● **EXERCISE OBJECTIVE**
The first line of the data below and every line after it, through the one with "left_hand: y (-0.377", must be transcribed without change.

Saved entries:
Segment Open

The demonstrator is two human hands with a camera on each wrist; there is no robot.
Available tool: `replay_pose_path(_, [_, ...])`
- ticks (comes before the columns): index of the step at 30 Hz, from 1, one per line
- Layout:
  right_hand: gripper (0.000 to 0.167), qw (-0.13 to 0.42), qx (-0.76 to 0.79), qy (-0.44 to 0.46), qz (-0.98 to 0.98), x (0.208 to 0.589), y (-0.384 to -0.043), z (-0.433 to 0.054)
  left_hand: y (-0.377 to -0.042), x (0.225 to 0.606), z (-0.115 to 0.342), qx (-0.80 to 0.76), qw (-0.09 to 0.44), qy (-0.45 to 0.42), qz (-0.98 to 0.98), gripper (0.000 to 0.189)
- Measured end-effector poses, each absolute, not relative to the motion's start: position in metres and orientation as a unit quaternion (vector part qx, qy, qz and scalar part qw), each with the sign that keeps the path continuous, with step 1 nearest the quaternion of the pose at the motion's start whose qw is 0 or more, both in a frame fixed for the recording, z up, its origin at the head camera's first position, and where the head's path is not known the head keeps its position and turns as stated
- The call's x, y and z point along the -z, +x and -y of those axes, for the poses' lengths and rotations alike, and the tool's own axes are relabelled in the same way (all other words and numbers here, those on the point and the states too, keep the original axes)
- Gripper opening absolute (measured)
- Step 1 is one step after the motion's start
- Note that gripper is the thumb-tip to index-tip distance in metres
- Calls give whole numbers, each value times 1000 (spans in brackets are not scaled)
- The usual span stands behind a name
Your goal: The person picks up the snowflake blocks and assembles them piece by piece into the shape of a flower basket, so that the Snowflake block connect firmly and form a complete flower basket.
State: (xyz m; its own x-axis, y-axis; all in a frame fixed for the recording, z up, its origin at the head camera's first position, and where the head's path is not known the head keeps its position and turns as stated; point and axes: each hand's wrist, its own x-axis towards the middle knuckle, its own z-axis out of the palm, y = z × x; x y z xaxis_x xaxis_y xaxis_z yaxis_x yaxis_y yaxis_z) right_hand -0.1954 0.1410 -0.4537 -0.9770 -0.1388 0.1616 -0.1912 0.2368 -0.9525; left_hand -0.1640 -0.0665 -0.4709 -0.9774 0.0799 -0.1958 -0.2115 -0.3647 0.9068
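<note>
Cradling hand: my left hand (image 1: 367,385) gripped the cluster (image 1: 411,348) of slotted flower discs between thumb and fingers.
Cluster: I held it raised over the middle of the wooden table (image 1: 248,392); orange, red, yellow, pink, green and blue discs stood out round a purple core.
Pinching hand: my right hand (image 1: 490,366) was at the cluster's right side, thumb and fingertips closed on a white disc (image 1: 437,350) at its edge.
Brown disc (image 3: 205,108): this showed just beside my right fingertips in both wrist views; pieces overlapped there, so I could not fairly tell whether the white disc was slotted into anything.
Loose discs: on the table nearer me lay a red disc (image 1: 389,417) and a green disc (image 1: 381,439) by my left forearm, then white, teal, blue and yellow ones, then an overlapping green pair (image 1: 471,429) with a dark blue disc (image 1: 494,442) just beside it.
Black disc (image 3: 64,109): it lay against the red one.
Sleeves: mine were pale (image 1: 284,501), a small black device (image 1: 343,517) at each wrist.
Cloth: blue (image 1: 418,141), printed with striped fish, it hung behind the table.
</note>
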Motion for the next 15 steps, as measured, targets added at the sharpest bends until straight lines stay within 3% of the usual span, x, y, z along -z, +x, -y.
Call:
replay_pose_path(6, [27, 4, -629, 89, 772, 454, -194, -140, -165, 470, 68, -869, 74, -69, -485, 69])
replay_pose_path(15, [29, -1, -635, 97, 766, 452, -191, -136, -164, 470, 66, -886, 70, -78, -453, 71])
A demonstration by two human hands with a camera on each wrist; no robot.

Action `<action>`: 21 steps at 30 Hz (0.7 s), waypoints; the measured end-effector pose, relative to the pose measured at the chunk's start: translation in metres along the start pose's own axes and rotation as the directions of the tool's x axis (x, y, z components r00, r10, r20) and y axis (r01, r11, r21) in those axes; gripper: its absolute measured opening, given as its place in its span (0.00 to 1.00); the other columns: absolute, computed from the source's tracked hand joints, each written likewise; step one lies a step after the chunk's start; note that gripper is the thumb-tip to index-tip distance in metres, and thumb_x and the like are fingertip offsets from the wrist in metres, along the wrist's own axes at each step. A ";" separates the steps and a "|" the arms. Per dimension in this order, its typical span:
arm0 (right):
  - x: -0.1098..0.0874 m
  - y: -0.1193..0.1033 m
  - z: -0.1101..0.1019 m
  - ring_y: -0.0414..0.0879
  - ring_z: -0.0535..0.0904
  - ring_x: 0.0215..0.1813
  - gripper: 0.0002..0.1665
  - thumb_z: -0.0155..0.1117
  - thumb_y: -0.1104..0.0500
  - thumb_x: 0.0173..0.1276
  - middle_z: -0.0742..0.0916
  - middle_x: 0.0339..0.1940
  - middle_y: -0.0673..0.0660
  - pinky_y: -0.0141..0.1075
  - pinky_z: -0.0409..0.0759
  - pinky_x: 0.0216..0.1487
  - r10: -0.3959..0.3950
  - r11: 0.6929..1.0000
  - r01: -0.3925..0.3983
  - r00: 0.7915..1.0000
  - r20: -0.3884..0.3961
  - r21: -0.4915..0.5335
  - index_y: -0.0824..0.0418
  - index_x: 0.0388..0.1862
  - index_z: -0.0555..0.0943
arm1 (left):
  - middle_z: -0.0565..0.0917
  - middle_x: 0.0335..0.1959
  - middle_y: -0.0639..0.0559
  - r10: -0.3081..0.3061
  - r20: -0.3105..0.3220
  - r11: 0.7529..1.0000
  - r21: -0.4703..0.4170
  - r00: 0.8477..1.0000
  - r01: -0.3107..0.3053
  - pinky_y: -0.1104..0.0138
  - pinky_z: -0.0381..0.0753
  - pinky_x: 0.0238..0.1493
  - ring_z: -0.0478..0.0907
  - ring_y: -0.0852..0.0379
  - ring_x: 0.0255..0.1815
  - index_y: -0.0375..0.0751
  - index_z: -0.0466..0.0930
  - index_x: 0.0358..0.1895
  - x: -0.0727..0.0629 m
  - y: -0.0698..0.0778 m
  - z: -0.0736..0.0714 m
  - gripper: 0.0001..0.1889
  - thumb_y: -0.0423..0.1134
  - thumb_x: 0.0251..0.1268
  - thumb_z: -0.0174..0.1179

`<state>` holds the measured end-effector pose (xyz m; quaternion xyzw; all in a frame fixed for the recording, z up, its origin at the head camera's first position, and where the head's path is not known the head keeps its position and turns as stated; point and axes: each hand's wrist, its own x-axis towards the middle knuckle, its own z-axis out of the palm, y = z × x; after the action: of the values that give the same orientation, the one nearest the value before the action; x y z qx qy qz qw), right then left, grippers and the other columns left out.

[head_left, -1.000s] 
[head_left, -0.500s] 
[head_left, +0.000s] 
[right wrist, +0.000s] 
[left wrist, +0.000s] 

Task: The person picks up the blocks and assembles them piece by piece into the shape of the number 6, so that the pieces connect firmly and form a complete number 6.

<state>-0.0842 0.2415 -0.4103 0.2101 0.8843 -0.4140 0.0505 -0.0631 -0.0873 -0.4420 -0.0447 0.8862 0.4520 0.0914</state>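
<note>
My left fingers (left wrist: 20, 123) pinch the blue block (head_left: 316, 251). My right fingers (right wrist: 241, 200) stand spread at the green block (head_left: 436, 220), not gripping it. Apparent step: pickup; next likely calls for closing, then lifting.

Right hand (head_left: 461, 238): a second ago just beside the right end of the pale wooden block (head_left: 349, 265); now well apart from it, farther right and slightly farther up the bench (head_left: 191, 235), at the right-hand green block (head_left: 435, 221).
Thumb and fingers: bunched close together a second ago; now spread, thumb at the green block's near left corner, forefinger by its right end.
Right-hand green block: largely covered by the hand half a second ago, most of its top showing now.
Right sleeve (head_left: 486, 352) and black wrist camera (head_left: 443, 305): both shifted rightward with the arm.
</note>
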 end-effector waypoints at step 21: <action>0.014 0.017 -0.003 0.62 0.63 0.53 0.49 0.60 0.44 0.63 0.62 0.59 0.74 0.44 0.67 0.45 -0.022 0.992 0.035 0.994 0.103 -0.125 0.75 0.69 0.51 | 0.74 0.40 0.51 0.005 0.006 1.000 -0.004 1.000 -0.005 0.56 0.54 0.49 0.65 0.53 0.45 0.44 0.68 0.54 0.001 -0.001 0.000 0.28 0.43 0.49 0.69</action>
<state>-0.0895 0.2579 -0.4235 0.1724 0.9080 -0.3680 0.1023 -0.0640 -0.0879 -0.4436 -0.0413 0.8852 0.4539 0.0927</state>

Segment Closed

● **TASK RESULT**
The demonstrator is two human hands with a camera on each wrist; there is no robot.
Available tool: `replay_pose_path(_, [_, ...])`
- ticks (comes before the columns): index of the step at 30 Hz, from 1, one per line
- Layout:
  right_hand: gripper (0.000 to 0.167), qw (-0.13 to 0.42), qx (-0.76 to 0.79), qy (-0.44 to 0.46), qz (-0.98 to 0.98), x (0.208 to 0.589), y (-0.384 to -0.043), z (-0.433 to 0.054)
  left_hand: y (-0.377 to -0.042), x (0.225 to 0.606), z (-0.115 to 0.342), qx (-0.80 to 0.76), qw (-0.09 to 0.44), qy (-0.45 to 0.42), qz (-0.98 to 0.98), gripper (0.000 to 0.189)

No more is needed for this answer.